I also wonder if AccuWeather has any supercomputers for running their weather and forecasting models. Those things are expensive to build, program, run, and maintain.
 
I also wonder if AccuWeather has any supercomputers for running their weather and forecasting models. Those things are expensive to build, program, run, and maintain.

Nope, the supercomputer models are operated by the U.S. and other governments and institutions, including an EU consortium that has a more accurate model than the one currently produced by NOAA. There are models simple enough to run on a workstation, but they aren't very reliable.
 
It is telling that the President feels he has to lie about the fact that his tax cuts will mainly benefit the rich.

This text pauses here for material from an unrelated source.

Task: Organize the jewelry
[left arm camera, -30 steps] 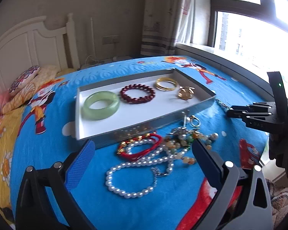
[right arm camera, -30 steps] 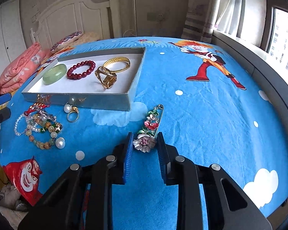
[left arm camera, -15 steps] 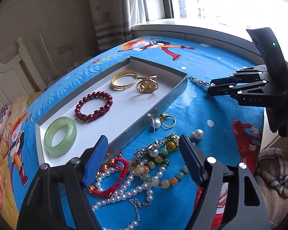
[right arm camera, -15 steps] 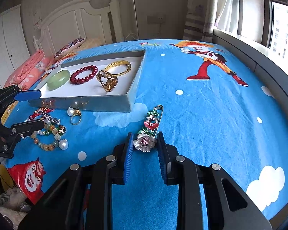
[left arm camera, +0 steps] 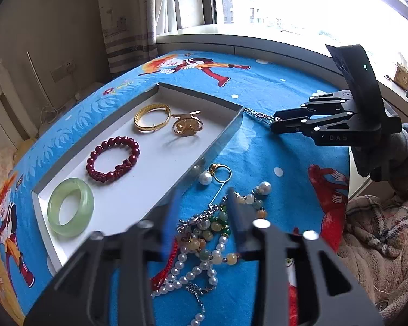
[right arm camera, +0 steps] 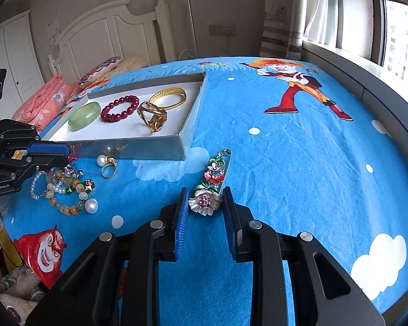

Worse... that he stridently claims it will be of no benefit, or might even hurt him personally. He's being magnanimous... it's all for "the little guy".

Go ahead, pull the other one.. it's got bells on. :rolleyes:
 
Do you have a smartphone? Praise St. Reagan!

VERY bad example.
All communication systems rely from the get-go on mass adoption. As Kevin Kelly said: the first fax machine was useless. It only became functional once the second one was bought.
The PC was always aimed at the wider market, not just the very rich or huge companies.

There are very few cases were early adopters paid for products that later became mainstream.
High end photography might be an example, as would be some car parts adopted from proffesional racing (turbo charger).
 
How about we don't cut taxes to "stimulate the economy" but do it because taxes are theft?

Oh, so true! Time to dismantle the US military. No more State Dept., so no one to ape Big Oil's next "harmless" leaded gasoline scam, either....

Let's speed up this latest libertarian revolution and finally get the freedom all strive for. Private militia, bunkered wealth, and the inevitable return to feudal monarchy we all so dearly wish for.... Wait, didn't those boys tax all their subjects, too? Let me get this right: taxes by the people to support general public welfare (not "charity," rather goods and services) are an evil, while taxes by wealthy landowners on the general public to finance greater privilege are fine and dandy. Yeah, yeah, let's have us a dandy libertarian nightmare, like the one Greenspan lived when he realized all the Objectivist pap he'd sucked up was crap, and those fine self-regulating markets were melting down, needing, OMG, public money. It seems "enlightened free individuals acting in pure self-interest free of all constraint" tend to be complete and utter ********.